Following the recent elections in Botswana, over 80% of the MPs elected are new to the National Assembly. The delegation heard about the challenges this creates and the work the Assembly has undertaken to provide sufficient induction to new Members. The role of committees in scrutinising the government was also explored; Botswana has a well-established committee system but with only thirty or so backbench Members most MPs sit on a number of committees, limiting the time they can dedicate and expertise they can build in policy areas. The delegation shared their experiences of chairing and serving on committees. CPA UK looks forward to welcoming the Chair of the Public Accounts Committee in Botswana to the CAPAC Pan-Commonwealth Workshop in March.
The Hon. Speaker of the National Assembly warmly welcomed the delegation and when discussion turned to women's representation he acknowledged the very low proportion (11%) of women in the Assembly. The Speaker mentioned his determination to improve women's representation but spoke of the work that needs to be done, in Parliament and the country at large, in order to do so.

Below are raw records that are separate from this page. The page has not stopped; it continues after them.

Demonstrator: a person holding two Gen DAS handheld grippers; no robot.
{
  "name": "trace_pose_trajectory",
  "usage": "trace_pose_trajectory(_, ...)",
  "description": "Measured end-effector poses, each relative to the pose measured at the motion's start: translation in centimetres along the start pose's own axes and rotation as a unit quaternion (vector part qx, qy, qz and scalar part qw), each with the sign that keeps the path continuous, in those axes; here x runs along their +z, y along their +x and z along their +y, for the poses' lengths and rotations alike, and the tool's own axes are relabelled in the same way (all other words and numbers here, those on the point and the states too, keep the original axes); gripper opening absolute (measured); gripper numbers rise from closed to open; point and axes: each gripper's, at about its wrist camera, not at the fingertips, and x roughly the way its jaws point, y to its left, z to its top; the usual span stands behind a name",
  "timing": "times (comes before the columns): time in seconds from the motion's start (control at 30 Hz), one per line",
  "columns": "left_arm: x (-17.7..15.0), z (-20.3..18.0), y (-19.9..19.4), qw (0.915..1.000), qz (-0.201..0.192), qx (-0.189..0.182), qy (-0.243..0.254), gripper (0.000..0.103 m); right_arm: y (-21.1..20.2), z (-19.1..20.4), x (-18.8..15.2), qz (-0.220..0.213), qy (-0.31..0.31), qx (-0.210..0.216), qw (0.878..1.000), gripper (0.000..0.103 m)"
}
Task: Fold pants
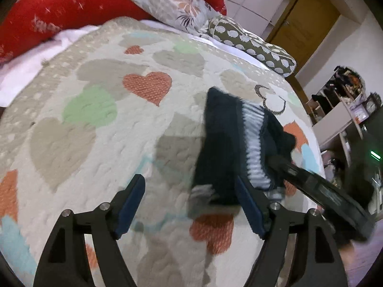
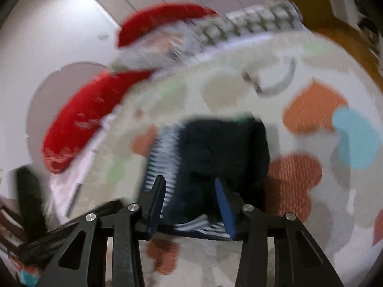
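While the dark pants (image 1: 222,148) sit bunched in a compact bundle on the heart-patterned quilt (image 1: 95,110), striped waistband showing, the fold looks loose. The right gripper (image 2: 189,198) reaches into the bundle, fingers moderately apart around the cloth; whether they pinch it I cannot tell through the blur. The left gripper (image 1: 191,203) hangs wide open just beside the bundle, holding nothing. One-sided lifting could drag layers apart, and the soft quilt could bunch underneath.
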Motion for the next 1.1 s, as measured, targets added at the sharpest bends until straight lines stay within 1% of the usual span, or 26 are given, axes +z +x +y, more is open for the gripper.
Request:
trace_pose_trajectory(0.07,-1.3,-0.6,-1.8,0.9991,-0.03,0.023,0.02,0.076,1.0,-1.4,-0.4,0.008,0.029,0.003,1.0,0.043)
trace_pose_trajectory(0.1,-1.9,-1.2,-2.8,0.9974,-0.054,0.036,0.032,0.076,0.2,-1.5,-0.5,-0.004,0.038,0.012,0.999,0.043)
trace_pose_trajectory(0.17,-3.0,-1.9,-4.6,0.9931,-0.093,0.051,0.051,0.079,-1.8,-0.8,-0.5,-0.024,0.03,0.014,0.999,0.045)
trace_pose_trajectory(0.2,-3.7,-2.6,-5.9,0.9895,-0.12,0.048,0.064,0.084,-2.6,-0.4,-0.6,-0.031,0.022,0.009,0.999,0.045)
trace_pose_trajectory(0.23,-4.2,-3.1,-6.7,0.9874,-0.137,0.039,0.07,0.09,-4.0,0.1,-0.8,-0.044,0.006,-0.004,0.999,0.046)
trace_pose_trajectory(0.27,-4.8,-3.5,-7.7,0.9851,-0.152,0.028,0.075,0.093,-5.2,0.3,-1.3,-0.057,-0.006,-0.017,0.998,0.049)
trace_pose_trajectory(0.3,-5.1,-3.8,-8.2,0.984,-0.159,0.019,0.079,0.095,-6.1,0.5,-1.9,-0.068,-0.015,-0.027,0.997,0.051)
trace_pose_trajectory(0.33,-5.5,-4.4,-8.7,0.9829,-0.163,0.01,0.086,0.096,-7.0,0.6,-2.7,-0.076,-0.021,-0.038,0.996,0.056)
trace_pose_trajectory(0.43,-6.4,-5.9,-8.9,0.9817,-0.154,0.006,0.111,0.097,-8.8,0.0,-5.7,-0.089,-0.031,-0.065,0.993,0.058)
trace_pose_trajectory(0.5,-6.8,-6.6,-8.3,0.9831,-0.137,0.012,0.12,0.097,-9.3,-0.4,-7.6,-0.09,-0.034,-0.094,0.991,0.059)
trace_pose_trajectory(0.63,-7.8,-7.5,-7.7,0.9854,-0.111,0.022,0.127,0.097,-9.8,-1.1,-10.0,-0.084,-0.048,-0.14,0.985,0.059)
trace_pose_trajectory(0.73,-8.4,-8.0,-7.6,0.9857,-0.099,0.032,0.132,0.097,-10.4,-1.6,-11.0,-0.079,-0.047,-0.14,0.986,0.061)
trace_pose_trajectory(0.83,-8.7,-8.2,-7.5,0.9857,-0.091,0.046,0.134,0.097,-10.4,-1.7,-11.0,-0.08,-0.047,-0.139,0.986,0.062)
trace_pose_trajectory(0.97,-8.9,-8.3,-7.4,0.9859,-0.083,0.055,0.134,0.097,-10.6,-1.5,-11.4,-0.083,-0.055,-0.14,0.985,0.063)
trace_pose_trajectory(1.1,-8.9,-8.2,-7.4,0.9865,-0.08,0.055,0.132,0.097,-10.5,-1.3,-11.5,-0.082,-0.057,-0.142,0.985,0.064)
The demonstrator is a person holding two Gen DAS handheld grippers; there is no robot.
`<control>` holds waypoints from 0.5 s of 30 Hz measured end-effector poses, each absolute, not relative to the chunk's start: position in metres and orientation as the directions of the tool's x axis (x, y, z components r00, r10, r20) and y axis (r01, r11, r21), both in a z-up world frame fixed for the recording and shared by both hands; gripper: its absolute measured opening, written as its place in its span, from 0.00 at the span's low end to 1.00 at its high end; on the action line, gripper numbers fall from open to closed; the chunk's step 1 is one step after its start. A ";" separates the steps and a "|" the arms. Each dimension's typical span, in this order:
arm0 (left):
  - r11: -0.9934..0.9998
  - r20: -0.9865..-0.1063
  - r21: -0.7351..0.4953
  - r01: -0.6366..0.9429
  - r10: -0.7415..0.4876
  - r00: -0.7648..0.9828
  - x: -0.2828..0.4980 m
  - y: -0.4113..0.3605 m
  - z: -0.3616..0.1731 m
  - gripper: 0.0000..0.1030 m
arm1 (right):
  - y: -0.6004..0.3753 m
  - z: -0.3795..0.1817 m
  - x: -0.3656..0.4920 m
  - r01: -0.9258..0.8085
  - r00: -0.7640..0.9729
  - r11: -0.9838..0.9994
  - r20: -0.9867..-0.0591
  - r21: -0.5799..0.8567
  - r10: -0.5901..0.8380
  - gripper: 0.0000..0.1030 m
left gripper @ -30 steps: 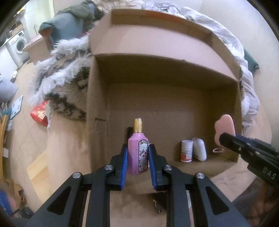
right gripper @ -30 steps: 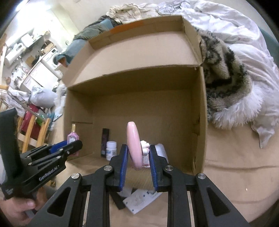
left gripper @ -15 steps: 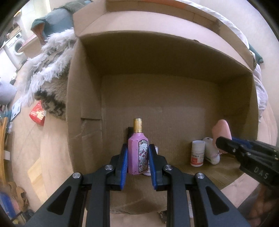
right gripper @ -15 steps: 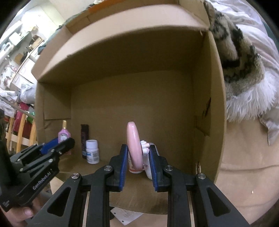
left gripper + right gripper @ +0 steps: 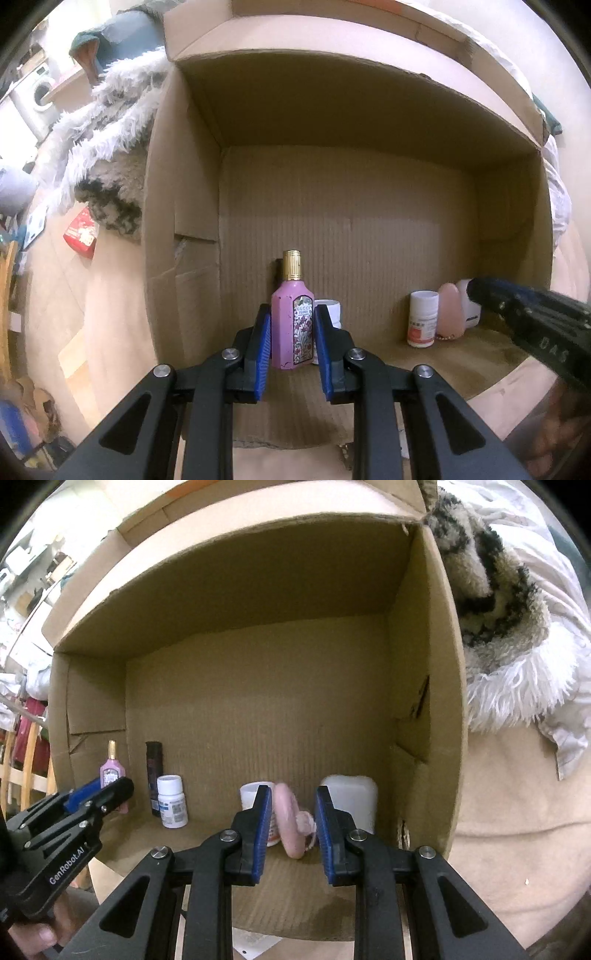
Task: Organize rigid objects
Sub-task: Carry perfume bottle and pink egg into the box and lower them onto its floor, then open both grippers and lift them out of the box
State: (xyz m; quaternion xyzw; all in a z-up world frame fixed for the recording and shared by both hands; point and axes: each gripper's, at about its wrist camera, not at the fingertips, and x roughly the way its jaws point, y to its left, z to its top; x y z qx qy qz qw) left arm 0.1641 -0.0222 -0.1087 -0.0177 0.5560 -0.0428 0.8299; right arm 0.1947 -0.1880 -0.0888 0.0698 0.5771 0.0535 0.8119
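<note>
Looking into a cardboard box [image 5: 184,206] from the left wrist: left gripper [image 5: 292,345] clamping an upright pink perfume bottle [image 5: 292,328], base nearing the floor. From the right wrist: right gripper [image 5: 290,821] enclosing an on-edge pink disc [image 5: 290,823], grip unclear, beside a white bottle [image 5: 351,797].

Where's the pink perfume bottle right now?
The pink perfume bottle stands upright between the left gripper pads, at the cardboard box left side, beside the dark tube.
</note>
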 end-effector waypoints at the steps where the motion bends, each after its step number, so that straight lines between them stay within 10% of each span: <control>1: 0.996 -0.922 -0.075 0.052 -0.089 0.378 0.164 -0.023 -0.109 0.20 | -0.187 -0.087 0.195 -0.011 0.335 0.985 -0.927 0.174 0.168 0.25; 8: 0.996 -0.908 -0.073 0.049 -0.086 0.410 0.161 -0.022 -0.099 0.19 | -0.189 -0.078 0.194 -0.026 0.356 0.973 -0.907 0.231 0.225 0.31; 10: 0.995 -0.902 -0.065 0.069 -0.088 0.423 0.160 -0.025 -0.095 0.20 | -0.190 -0.074 0.193 -0.025 0.373 0.970 -0.898 0.240 0.232 0.55; 15: 0.995 -0.903 -0.057 0.076 -0.084 0.420 0.158 -0.027 -0.093 0.39 | -0.186 -0.063 0.191 -0.049 0.416 0.967 -0.875 0.250 0.247 0.80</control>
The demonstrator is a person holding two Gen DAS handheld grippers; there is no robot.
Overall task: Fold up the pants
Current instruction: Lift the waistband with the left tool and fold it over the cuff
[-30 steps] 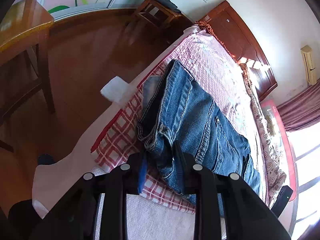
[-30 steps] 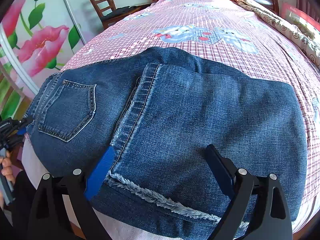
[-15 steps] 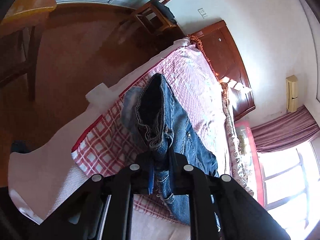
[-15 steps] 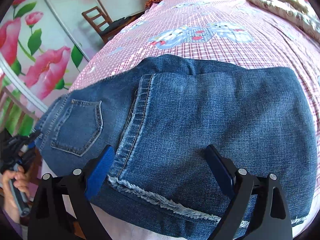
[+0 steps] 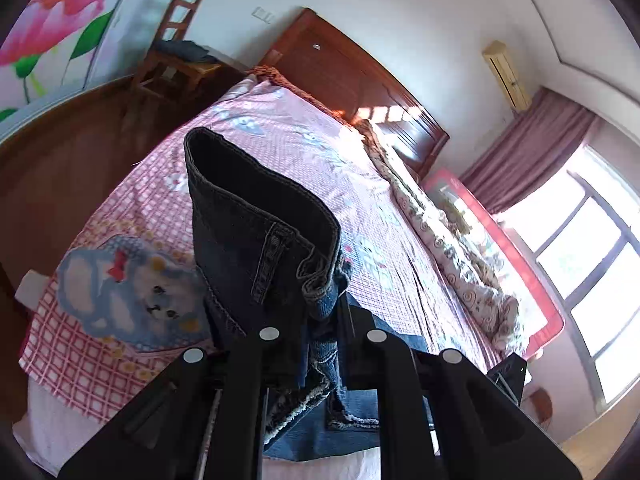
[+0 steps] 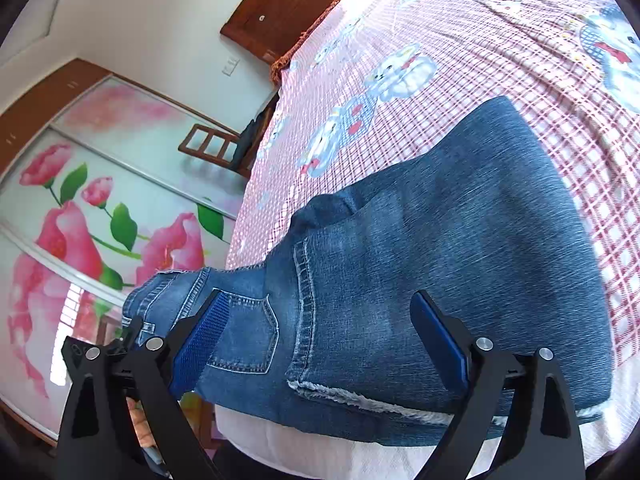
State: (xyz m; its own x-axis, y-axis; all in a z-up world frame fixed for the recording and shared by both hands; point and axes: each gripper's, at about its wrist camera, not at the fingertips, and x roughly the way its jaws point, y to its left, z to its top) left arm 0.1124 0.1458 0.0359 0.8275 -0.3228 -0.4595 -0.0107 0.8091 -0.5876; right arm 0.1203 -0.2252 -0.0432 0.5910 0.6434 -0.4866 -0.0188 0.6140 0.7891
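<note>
My view: a sunlit bedroom.
I see a bed (image 5: 384, 208) with a pink checked sheet, a dark wooden headboard (image 5: 352, 68), a wooden chair (image 5: 176, 60), a flower-painted wardrobe (image 6: 80, 208), white walls, maroon curtains (image 5: 532, 148) beside a bright window (image 5: 592, 264).

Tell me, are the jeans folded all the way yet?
Not yet. The left gripper holds the waistband end of the jeans lifted off the bed, while the rest lies flat. The right gripper is open.

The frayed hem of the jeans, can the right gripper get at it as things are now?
Probably yes. The right gripper is open, hovering above the jeans, and the frayed hem lies exposed on top between its fingers, with nothing covering it.
</note>
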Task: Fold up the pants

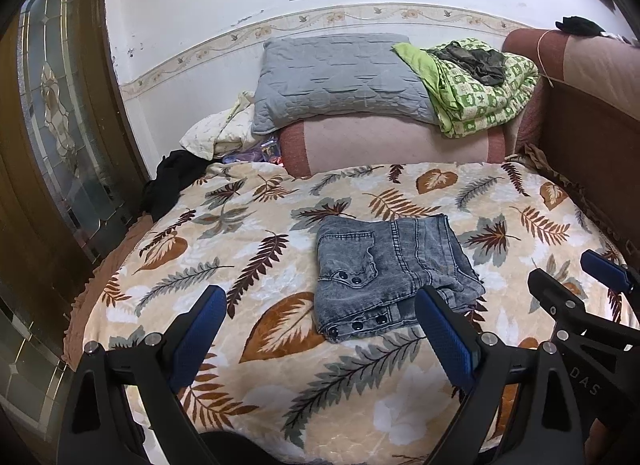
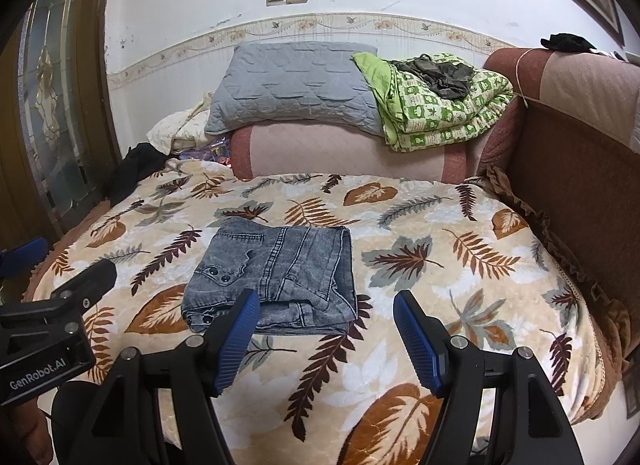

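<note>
Grey denim pants point(image 1: 394, 271), folded into a compact rectangle, lie on the leaf-patterned blanket point(image 1: 256, 349) near its middle (snap buttons face the cameras). The left gripper point(image 1: 320, 305) hovers short of the bundle, blue pads spread wide with nothing between them. The right gripper point(image 2: 322, 305) hovers beside it, jaws likewise apart and empty. A grey pillow point(image 2: 296, 85) and a green quilt point(image 2: 444, 113) rest behind.

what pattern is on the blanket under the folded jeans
Brown, rust and grey-green leaves and ferns on cream; the blanket under the jeans shows best in the right wrist view.
</note>
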`<control>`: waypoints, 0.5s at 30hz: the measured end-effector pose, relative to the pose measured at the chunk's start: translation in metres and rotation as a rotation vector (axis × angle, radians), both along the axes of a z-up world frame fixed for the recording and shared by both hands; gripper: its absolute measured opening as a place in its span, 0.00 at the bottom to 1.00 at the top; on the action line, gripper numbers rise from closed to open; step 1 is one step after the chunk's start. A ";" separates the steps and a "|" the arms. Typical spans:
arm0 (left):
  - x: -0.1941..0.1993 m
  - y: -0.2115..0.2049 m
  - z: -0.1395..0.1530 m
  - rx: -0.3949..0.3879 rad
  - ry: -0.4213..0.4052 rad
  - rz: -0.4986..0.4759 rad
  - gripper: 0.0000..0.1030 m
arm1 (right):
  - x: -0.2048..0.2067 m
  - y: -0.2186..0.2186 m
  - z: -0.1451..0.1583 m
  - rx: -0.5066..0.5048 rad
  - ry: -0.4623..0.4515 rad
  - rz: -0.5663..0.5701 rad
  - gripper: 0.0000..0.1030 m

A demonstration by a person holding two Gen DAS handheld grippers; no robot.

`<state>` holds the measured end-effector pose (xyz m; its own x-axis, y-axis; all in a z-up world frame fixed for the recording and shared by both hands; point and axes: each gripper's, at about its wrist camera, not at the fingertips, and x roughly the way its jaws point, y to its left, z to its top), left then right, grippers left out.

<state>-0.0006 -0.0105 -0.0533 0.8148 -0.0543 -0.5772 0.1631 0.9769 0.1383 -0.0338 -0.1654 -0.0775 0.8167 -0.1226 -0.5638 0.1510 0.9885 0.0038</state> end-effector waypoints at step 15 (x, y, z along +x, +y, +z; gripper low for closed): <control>0.000 -0.018 0.003 0.025 0.011 -0.024 0.92 | -0.009 -0.027 -0.001 0.027 -0.010 -0.048 0.71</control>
<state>-0.0007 -0.0283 -0.0507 0.8073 -0.0591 -0.5872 0.1878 0.9690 0.1607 -0.0425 -0.1923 -0.0780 0.8161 -0.1465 -0.5590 0.1978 0.9797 0.0321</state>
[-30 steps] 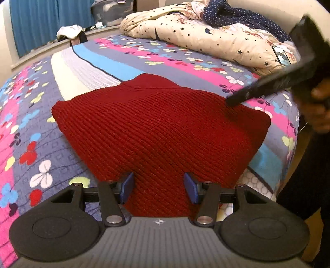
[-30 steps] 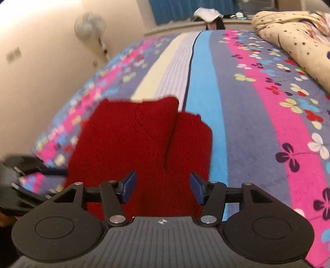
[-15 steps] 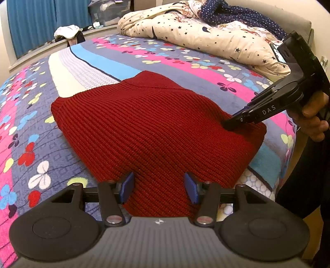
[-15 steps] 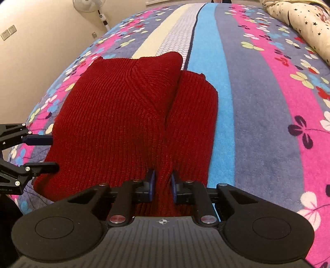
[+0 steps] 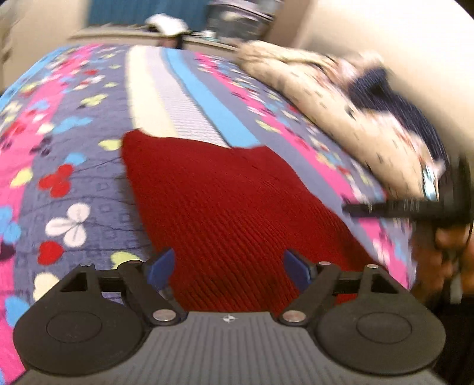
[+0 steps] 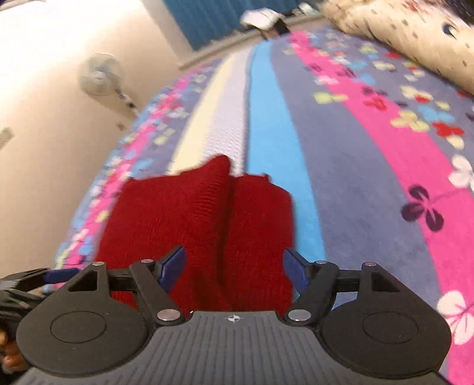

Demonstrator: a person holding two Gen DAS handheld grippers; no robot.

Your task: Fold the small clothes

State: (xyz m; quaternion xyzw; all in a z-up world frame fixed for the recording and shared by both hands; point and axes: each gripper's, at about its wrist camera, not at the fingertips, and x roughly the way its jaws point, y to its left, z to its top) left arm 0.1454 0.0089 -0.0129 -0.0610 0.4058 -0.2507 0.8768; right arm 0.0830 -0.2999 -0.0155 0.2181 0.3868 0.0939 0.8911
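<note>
A folded red knitted garment [image 5: 237, 213] lies on the flowered bedspread [image 5: 74, 177]. My left gripper [image 5: 229, 268] hovers over its near edge, jaws opening, blue pads apart from the cloth. In the right wrist view the same red garment [image 6: 204, 231] shows a fold line down its middle. My right gripper [image 6: 234, 268] stands over the garment's near end with its jaws opening wide and the pads free of the fabric. The right gripper [image 5: 385, 207] appears blurred at the right of the left wrist view, off the garment, held by a hand [image 5: 450, 245].
A cream star-print duvet [image 5: 326, 97] with a dark dotted cloth [image 5: 394, 103] is heaped along the far right of the bed. A fan [image 6: 100, 77] stands by the wall on the left. Blue curtains [image 6: 213, 17] and a ledge lie beyond the bed's far end.
The right gripper, which pinched the garment's edge half a second ago, has let go and drawn back. The left gripper's jaws have widened and it has rolled and shifted sideways. The garment stays flat.
</note>
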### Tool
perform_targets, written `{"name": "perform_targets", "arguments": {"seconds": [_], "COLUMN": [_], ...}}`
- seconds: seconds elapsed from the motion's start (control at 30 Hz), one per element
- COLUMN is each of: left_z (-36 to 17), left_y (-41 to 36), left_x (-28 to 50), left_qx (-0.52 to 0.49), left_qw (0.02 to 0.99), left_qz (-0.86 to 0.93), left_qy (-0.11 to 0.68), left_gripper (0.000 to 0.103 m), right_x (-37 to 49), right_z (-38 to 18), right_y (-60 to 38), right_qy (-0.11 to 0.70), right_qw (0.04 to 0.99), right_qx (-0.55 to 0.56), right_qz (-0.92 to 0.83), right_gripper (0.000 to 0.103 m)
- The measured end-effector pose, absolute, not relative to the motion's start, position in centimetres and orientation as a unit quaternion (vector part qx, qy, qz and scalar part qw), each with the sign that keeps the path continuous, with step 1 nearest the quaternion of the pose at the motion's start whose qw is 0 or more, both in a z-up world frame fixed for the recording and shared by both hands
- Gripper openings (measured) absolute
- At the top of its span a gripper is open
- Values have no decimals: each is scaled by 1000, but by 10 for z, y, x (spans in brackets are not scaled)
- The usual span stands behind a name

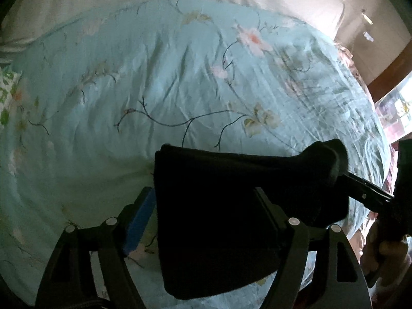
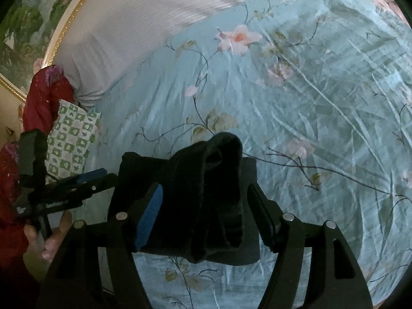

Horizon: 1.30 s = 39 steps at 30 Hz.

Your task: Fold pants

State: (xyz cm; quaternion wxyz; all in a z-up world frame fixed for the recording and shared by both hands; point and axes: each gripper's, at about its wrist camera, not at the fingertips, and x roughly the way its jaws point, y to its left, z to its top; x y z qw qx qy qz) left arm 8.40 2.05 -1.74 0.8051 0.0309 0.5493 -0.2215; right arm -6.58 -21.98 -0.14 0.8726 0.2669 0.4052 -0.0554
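Observation:
The black pants (image 1: 231, 206) are folded into a compact bundle held above a light blue floral bedspread (image 1: 128, 90). My left gripper (image 1: 206, 213) has its jaws around the bundle's left edge; the blue pad of its left finger stands a little off the cloth. My right gripper (image 2: 206, 206) is shut on a bunched end of the pants (image 2: 206, 193). In the left wrist view the right gripper (image 1: 342, 172) pinches the bundle's upper right corner. In the right wrist view the left gripper (image 2: 103, 177) meets the bundle's left side.
A white striped pillow (image 2: 128, 31) lies at the head of the bed. A green and white checked cushion (image 2: 72, 139) and a red cloth (image 2: 46, 95) sit at the left edge. A gold-framed picture (image 2: 25, 25) hangs behind. A beige wall (image 1: 322, 5) and a window (image 1: 396, 103) are on the right.

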Motion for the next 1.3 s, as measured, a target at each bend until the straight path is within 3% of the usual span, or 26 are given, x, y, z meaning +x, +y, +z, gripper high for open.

Botswana is focused on diversifying their economy away from relying on extractive industries and tourism. The delegation heard from the Botswana Meat Commission how it is trying to upscale its agriculture production - the country's largest employer. The Finance, Trade and Economic Development Committee also spoke about how Botswana is mainstreaming the UN SDGs to diversify its economy. These discussions reflected the regional view as developed by SADC, which has its Secretariat in Gaborone. SADC has a focus of industrialising its member states but this primarily refers to agriculture and agroprocessing rather than heavy industry.
Botswana's approach to wildlife conservation also generated substantial discussion. Botswana's reintroduction of elephant hunting attracted international criticism but they defended the policy as one that is community focused and defends the economic and security interests of Botswana's people. The proceeds from hunting licenses go to community development trusts, contributing to socioeconomic development in rural communities.
Further information on the visit will be available in CPA UK's visit report.